Complicating that narrative trajectory: Sánchez died of lung cancer in January 1980, so she appears in the play as a conjured ghost. Her arrival is usually preceded by flashing lights and thunderstorm sound effects, as if someone is rotating an 18th century wind machine offstage. Ideally, Smith and her design team would have come up with a more creative signifier to indicate Sánchez’s presence. 

“I brought her back from the dead just now. It must be jealousy,” Castro says, insisting to his new secretary that Sánchez is nearby, organizing his desk and offering political advice.

“Mysticism and socialism don’t mix,” Consuelo counters. “You’ve been corrupted by Gabriel García Márquez. I know he claims to be on our side. But ‘Magical Realism’ is just more opium for the masses.”

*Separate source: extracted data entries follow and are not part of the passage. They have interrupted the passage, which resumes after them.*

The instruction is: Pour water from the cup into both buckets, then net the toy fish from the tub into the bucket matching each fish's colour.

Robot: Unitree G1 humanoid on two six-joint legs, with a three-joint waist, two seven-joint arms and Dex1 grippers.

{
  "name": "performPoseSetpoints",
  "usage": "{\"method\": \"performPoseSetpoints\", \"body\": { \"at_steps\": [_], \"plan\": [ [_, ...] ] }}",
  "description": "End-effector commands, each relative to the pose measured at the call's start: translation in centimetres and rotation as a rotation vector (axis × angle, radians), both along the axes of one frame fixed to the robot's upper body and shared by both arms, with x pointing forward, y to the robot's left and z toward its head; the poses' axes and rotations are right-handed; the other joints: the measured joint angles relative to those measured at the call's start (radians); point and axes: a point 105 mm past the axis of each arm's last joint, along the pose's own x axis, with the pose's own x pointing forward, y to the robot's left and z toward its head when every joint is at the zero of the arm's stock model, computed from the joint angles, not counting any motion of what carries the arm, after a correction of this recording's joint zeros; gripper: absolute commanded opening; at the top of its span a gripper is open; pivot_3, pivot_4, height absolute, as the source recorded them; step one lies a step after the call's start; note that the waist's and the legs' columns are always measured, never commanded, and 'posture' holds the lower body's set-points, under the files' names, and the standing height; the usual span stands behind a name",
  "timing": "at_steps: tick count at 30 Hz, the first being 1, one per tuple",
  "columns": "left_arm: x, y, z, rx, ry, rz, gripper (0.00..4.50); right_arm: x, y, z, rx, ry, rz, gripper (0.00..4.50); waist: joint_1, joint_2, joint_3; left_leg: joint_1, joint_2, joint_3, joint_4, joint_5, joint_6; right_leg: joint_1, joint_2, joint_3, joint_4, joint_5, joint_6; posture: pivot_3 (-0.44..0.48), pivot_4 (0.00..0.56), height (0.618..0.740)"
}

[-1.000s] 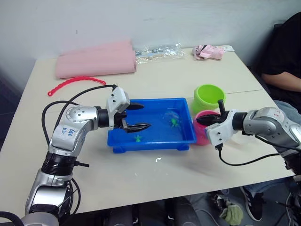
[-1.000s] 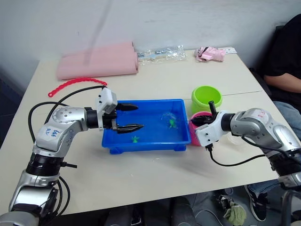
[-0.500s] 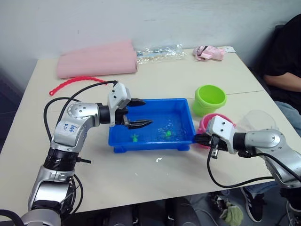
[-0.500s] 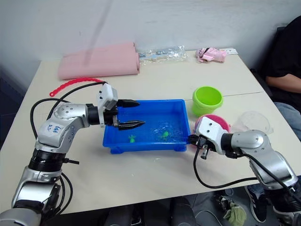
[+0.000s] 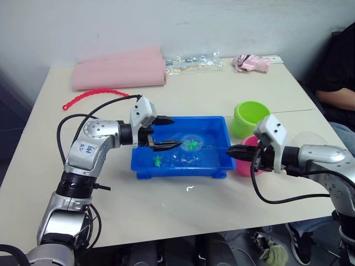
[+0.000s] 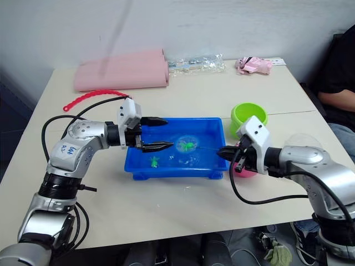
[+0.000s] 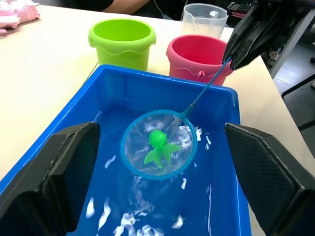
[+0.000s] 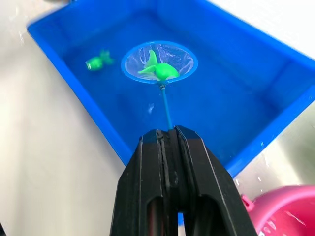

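Right gripper (image 6: 226, 153) is clamped on the handle of the net (image 7: 158, 143), fingers pressed together around the thin shaft just outside the near-right end of the tub (image 5: 217, 123). The handle runs from that gripper toward the robot's left, along the tub's long axis, and the net ring hangs over the middle of the tub with one green fish (image 8: 158, 69) lying in the mesh. A second green fish (image 6: 153, 162) lies in the water nearer the left end.

Left gripper (image 5: 161, 136) hovers over the left end of the tub with its fingers spread and nothing between them.

The green bucket (image 5: 248, 117) stands behind the pink bucket (image 7: 197, 54), both just off the tub's right end, on the right arm's side. The cup (image 7: 204, 17) stands beyond them.

Judged next step: carry the netted fish to the green bucket. The ring lies well left of that bucket, so the move is a withdrawal rightward and back, passing the pink bucket.
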Motion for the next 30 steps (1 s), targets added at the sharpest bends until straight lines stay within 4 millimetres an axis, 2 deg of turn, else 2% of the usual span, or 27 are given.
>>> {"method": "performPoseSetpoints", "body": {
  "at_steps": [1, 7, 12, 16, 19, 23, 27, 30],
  "plan": [
    [-0.1, -0.9, 2.7, -0.099, -0.031, -0.036, 4.40, -0.4, -1.6, 3.4, -0.006, -0.129, -0.074, 0.00, 0.005, 0.000, 0.000, 0.000, 0.000, 0.000, 0.000, 0.000, 0.000, 0.000, 0.000, 0.000, 0.000, 0.000, 0.000, 0.000, 0.150, 0.738],
    [-0.2, -2.7, 4.3, -0.177, -0.033, -0.097, 4.40, -0.2, -6.0, 7.1, -0.095, -0.260, -0.247, 0.00, 0.007, 0.000, 0.000, 0.000, -0.001, 0.000, -0.001, 0.000, 0.000, 0.000, 0.001, 0.000, -0.001, 0.000, 0.000, 0.000, 0.150, 0.738],
    [0.0, -3.5, 4.8, -0.192, -0.054, -0.112, 4.40, 1.3, -9.3, 7.7, -0.308, -0.369, -0.366, 0.00, 0.004, 0.000, 0.000, 0.000, -0.002, 0.001, -0.001, 0.000, 0.000, 0.000, 0.001, 0.001, -0.005, 0.000, 0.000, 0.000, 0.150, 0.738],
    [0.2, -3.6, 4.8, -0.182, -0.068, -0.117, 4.40, 3.0, -11.2, 7.6, -0.593, -0.519, -0.371, 0.00, -0.004, 0.000, 0.000, 0.000, -0.002, 0.003, -0.001, 0.000, 0.000, 0.000, 0.002, 0.001, -0.006, 0.000, 0.000, 0.000, 0.150, 0.738],
    [0.3, -3.5, 4.9, -0.172, -0.083, -0.113, 4.40, 4.2, -11.7, 7.7, -0.932, -0.724, -0.258, 0.00, -0.011, 0.000, 0.000, 0.000, -0.002, 0.004, -0.002, 0.000, 0.000, 0.000, 0.002, 0.001, -0.006, 0.000, 0.001, 0.000, 0.150, 0.738],
    [0.2, -3.4, 4.9, -0.167, -0.089, -0.111, 4.40, 4.9, -11.5, 6.5, -1.432, -0.996, 0.066, 0.00, -0.017, 0.000, 0.000, 0.001, 0.000, 0.007, -0.002, 0.000, 0.000, -0.002, 0.002, 0.002, -0.006, 0.000, 0.001, 0.000, 0.150, 0.738],
    [0.2, -3.2, 4.9, -0.162, -0.092, -0.107, 4.40, 5.1, -11.3, 6.1, -1.582, -1.128, 0.245, 0.00, -0.027, 0.000, 0.000, 0.001, 0.002, 0.007, -0.003, 0.000, -0.001, -0.004, 0.001, 0.004, -0.004, 0.000, 0.001, 0.000, 0.150, 0.738],
    [0.2, -2.9, 4.9, -0.153, -0.094, -0.099, 4.40, 4.9, -10.9, 6.9, -1.623, -1.212, 0.306, 0.00, -0.034, 0.000, 0.000, 0.000, 0.002, 0.007, -0.003, 0.001, -0.001, -0.004, 0.001, 0.004, -0.003, 0.000, 0.001, 0.000, 0.150, 0.738]
  ]
}}
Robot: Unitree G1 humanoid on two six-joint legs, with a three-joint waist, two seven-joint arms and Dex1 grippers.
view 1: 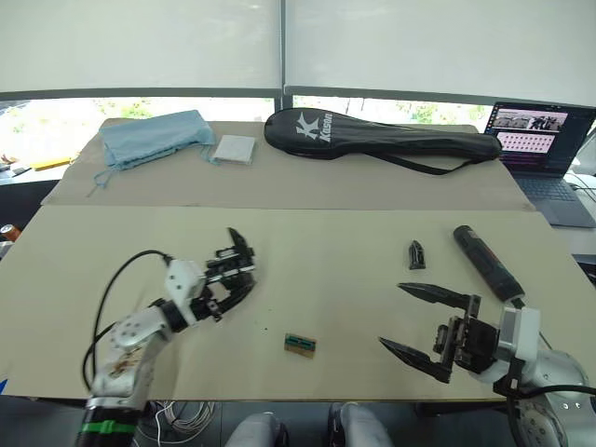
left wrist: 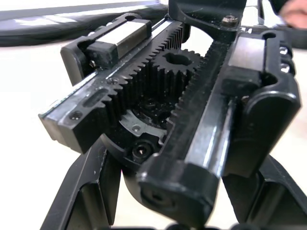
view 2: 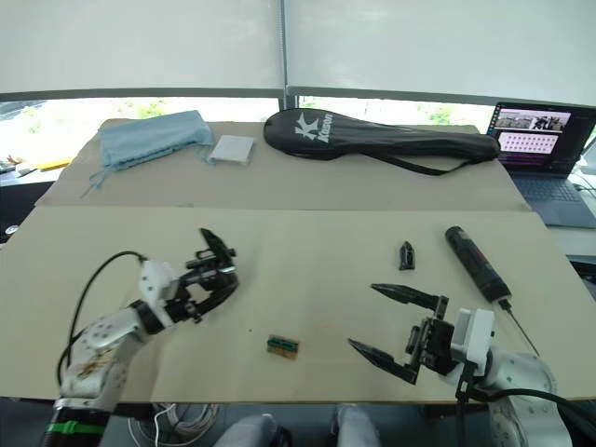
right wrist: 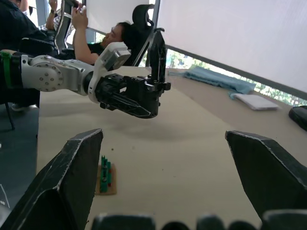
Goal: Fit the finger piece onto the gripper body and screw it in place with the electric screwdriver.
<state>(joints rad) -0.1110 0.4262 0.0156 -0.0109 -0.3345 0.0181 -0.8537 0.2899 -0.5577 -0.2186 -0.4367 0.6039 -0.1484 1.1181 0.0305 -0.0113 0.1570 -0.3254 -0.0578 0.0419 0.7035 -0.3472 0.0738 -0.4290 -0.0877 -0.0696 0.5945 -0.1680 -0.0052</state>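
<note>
My left gripper [view 1: 223, 291] is shut on the gripper body [view 1: 237, 253] and holds it above the tan table, left of centre, with its pointed black finger sticking up. Up close, the gripper body [left wrist: 172, 96] shows a gear between two toothed racks. The finger piece [view 1: 416, 253] lies on the table right of centre. Just right of it lies the electric screwdriver [view 1: 484, 263], a long black cylinder. My right gripper [view 1: 391, 315] is open and empty near the front edge, a short way in front of the finger piece.
A small green-and-tan block [view 1: 300, 343] lies near the front edge between the arms. At the back lie a black racket bag [view 1: 372, 138], a blue cloth [view 1: 154, 138] and a white pad [view 1: 233, 149]. A laptop [view 1: 545, 140] stands at the far right. People [right wrist: 103, 40] sit beyond the table.
</note>
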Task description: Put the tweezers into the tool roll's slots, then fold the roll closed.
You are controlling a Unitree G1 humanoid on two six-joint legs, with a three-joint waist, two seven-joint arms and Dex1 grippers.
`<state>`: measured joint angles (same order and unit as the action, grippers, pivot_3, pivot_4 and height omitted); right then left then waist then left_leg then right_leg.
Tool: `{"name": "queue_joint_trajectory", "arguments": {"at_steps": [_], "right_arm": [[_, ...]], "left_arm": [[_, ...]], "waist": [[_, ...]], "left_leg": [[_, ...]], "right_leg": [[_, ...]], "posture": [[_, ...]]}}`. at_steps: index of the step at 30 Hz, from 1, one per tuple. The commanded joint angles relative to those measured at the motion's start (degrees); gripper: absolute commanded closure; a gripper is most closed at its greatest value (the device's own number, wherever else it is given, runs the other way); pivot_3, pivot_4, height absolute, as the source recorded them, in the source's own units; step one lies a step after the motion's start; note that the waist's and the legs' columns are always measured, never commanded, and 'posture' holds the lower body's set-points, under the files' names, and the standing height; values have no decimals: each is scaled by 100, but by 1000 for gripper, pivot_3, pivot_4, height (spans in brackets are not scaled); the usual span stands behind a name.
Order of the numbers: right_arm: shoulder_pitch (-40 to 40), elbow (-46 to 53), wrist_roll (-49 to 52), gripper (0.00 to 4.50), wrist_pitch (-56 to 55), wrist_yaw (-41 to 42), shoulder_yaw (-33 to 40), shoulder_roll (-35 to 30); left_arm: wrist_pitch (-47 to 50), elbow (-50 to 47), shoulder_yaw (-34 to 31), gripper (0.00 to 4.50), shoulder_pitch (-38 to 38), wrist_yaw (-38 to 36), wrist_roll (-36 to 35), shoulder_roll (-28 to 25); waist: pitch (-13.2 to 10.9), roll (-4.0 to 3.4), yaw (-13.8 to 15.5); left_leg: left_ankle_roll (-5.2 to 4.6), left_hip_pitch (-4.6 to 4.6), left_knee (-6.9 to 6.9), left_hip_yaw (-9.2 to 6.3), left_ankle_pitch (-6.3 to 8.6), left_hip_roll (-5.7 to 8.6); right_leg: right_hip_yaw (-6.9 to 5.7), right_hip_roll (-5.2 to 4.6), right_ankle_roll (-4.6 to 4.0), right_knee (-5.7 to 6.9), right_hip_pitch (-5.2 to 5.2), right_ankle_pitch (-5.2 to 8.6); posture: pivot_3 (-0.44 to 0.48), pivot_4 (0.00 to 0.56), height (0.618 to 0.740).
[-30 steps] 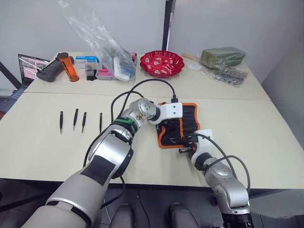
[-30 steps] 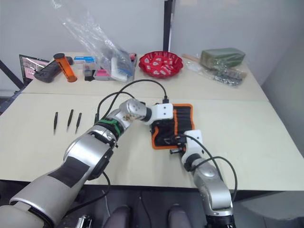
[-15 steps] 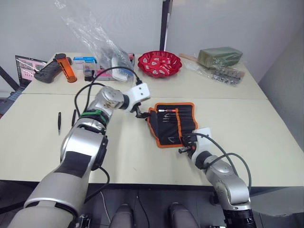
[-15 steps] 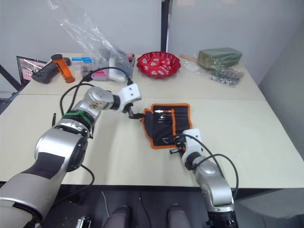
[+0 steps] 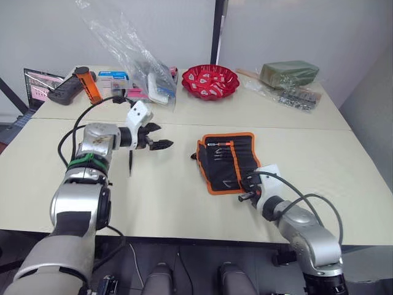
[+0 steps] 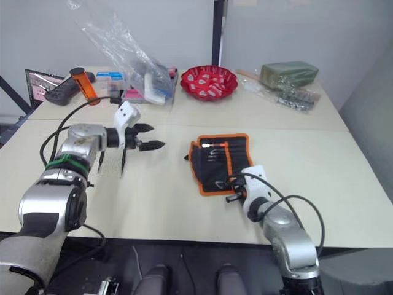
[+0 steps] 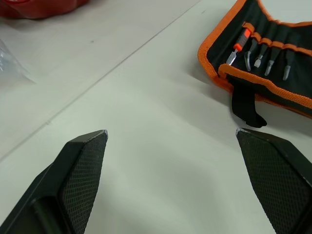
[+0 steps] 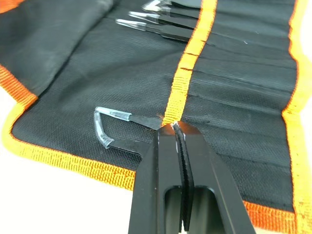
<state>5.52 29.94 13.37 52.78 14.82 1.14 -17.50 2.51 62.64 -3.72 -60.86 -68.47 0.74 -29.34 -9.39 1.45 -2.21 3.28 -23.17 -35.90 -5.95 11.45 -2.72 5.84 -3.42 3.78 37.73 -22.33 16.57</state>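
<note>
My right claw (image 8: 174, 127) was nearest to me, its fingers pressed together with no gap between them, the tips resting on the orange strip that ran across the inner face of the tool roll (image 5: 229, 161). It gripped nothing that I could make out. Just beside the tips a pair of tweezers with a clear hooked cap (image 8: 111, 127) lay on the black fabric. The roll lay open and flat on the bench (image 5: 172, 190), in front of me and a little to my right, its orange edge all around it. A row of narrow slots (image 7: 265, 46) crossed it, with several slim tools standing in them, one with an orange handle (image 7: 238, 45). A black strap (image 7: 245, 106) hung off the roll's edge onto the bench.

My left claw (image 5: 161, 141) hovered above the bench well apart from the roll, to its left, fingers spread wide and empty. One loose pair of black tweezers (image 5: 130, 162) lay on the bench below my left arm. Farther back stood a red bowl (image 5: 210, 80), a clear plastic bag (image 5: 136, 58) and an orange bottle (image 5: 90, 85).
</note>
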Motion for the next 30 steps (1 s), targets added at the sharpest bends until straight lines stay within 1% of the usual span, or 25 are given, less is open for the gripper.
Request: {"name": "queue_joint_trajectory", "arguments": {"at_steps": [1,5,8,13,15,20,23,26,28,30], "right_arm": [[62,407,190,4500,420,41,289,-184],[173,413,334,4500,551,93,393,-234],[148,225,342,4500,409,142,367,-201],[22,110,386,4500,163,266,472,-249],[-60,52,454,4500,25,372,532,-264],[-155,-247,472,4500,-266,583,516,-334],[-61,-474,467,4500,-382,678,505,-373],[45,-664,463,4500,-472,787,436,-428],[91,-745,471,4500,-510,839,393,-456],[149,-843,480,4500,-550,901,328,-483]], "left_arm": [[439,-1422,-251,11,597,-413,-613,-282],[1053,-2860,-573,11,1631,-215,-1122,-556],[1270,-3705,-809,11,2317,105,-1363,-679],[1527,-4587,-1300,11,3296,681,-1626,-958],[1660,-4867,-1597,11,3665,905,-1778,-1089],[1929,-5344,-2066,11,4272,1371,-2062,-1265],[1927,-5438,-2463,11,4843,1632,-2111,-1328],[1857,-5350,-3027,11,5456,2063,-2164,-1269],[1865,-5397,-3279,11,5751,2267,-2265,-1203],[1751,-5468,-3477,11,6159,2490,-2215,-1105]], "waist": [[-2,-3,-22],[-2,-4,-57],[-2,-4,-47],[-3,-4,-41],[-3,-5,-40],[-3,-6,-24],[-3,-6,-38],[-3,-5,-89],[-3,-3,-83],[-3,-2,-71]], "left_leg": [[0,1,0,-1,0,0],[0,6,2,-5,0,-4],[0,10,2,-5,0,-5],[0,10,0,-5,0,-5],[0,10,1,-5,0,-6],[0,11,1,-5,0,-7],[0,15,2,-3,0,-8],[0,29,13,3,1,-16],[0,32,15,2,1,-19],[0,32,13,2,1,-19]], "right_leg": [[-1,0,0,1,-1,0],[-6,0,-4,6,-2,1],[-7,0,-6,12,-1,2],[-7,0,-6,9,0,2],[-7,0,-7,7,0,2],[-9,0,-8,-2,3,4],[-9,0,-9,-8,6,4],[-11,0,-30,-6,6,21],[-17,1,-37,2,6,31],[-18,1,-38,3,7,32]], "posture": [[0,150,735],[0,150,735],[0,150,735],[0,150,735],[0,150,735],[0,150,735],[0,150,735],[0,150,735],[0,150,735],[0,150,735]]}}
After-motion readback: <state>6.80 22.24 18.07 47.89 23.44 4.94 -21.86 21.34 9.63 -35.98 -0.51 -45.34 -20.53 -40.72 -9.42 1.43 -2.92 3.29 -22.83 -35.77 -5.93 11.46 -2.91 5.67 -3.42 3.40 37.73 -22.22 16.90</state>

That’s a great zinger for the English major set, but Márquez and Castro were real-life fishing buddies. Surely Machado could have had more fun using magical realism as a plot device. We do know he has revised the play, which actually opened for one night in March of 2020 and closed the next day due to the coronavirus pandemic. “Machado has done some amazing rewrites,” Smith’s notes in the program. “The actors’ work has also deepened.”

Smith, however, saddles her cast with a cumbersome challenge—perform in English, but with Cuban accents. All four actors face an uphill battle to avoid caricature. Usually when English-language scripts are set in other countries, directors forgo the accents (ever seen an Austrian-accented Sound of Music?). I’m not saying it’s the wrong choice, but it is the harder one. 

Mendez and Torres, in their roles as lascivious cigar smokers, can get away with playing suave Latin stereotypes. The women, meanwhile, struggle to become complex protagonists. “A great mind and a very beautiful package,” the diplomat says of Consuelo. Late in Act I, she announces that thousands of Cubans are seeking asylum in the Peruvian embassy, creating a political crisis for Castro, which he ultimately solves by releasing the asylum seekers, along with prisoners and people institutionalized for mental health issues, via the Port of Mariel. 

How tempted was Castro to resolve the Peruvian embassy debacle diplomatically? Probably not very, speculates Paarlberg.

“Very few people know what Castro was like as a person, because he was so careful about his image and so private about his personal life,” Paarlberg says. The source for most gossipy details about the dictator—including fishing trips with Márquez—comes from his bodyguard’s memoir, which was not published until 2014. 

“I question a little bit the decision to make him seem capricious, a little out of control, and even silly,” Paarlberg says. “The way history books make it seem, he was in control [of the Mariel boatlift] the whole time. He saw it as an opportunity and he took it, and he ended up coming out on top of the U.S. He said, ‘I flushed Cuba’s toilets on the United States.’ That wasn’t true—many Marielitos were from lower socioeconomic backgrounds than earlier exiles, but they certainly weren’t all criminals. It was a propaganda coup, and many U.S. media outlets bought it.” 

In the play, Machado presents Castro’s decision to release prisoners along with the asylum seekers as rash and tragic, one that close allies discouraged him from making. For the record, Paarlberg enjoyed Celia and Fidel more than I did, wisely pointing out that if the playwright was going to “rewrite history,” he was smart to focus on the Mariel Boatlift rather than less obscure events like the Cuban missile crisis or Bay of Pigs invasion.

Still, I’d say as a theater critic, if a playwright is going to take so much license with historical accounts—there is a ghost running around onstage in espadrilles and smoking cigars with a fictional diplomat, FFS—then the end result should have been a play that was more entertaining, cohesive, and ultimately more compelling than the Wikipedia entry about the real thing.  

Celia and Fidel runs through Nov. 21 at Arena Stage, 1101 6th. St. SW. arenastage.org. $76–$105.